Organization to look into complaints about journalism

A news council is an organization set up to look into complaints about journalism, such as inaccuracy and bias. The methods that are used vary substantially from one country to another.

== News councils in Britain ==
Complaints against British newspapers and magazines are heard by the Press Complaints Commission, which is funded by a levy on all newspapers and magazines. It does not hear complaints about journalism in other media. (See main article.)

== News councils in the United States ==
The idea of a news council has met considerable resistance from U.S. journalists, many of whom fear that it could lead to government regulation of the press. Advocates of news councils often pointed to the Minnesota News Council, which was started by the Minnesota Newspaper Association and inspired by a predecessor to Britain's Press Complaints Commission. The Minnesota News Council started hearing complaints since 1971, using a panel made up of half people from news organizations and half from the public. About half of the complaints were upheld. The organization shut down in 2011 because of reductions in funding and the number of people filing complaints.

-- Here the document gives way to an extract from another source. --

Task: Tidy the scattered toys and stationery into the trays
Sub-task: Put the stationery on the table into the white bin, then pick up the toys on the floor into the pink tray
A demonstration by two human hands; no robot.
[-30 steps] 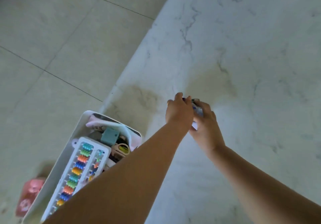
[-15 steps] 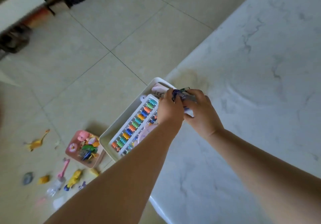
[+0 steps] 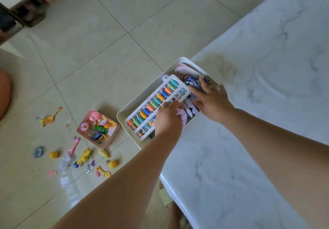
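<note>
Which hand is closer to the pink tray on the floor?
Left. The left hand rests on the abacus in the white tray, beside the pink tray. The right hand is farther, at the white tray's far end.

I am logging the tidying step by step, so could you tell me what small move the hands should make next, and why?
Probably let go and lift both hands clear. The right hand already rests on the blue-and-white crumpled item inside the white plastic tray, while the left hand touches the white abacus with coloured beads, and small toys wait on the floor.
</note>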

The Minnesota News Council said it got about 40% of its money from non-news companies, 20% from news organizations, 30% from foundations and 10% from individuals. It seeks contributions from all sources except the government. It hears complaints about all news media, including broadcast and online news.

The Washington News Council, serving Washington state, was based on the Minnesota group. It held its first hearing in 1999 and operated for 15 years before closing in 2014.

In 2005, the Washington and Minnesota groups said they would award $75,000 to each of two nonprofit groups interested in starting new news councils in other states.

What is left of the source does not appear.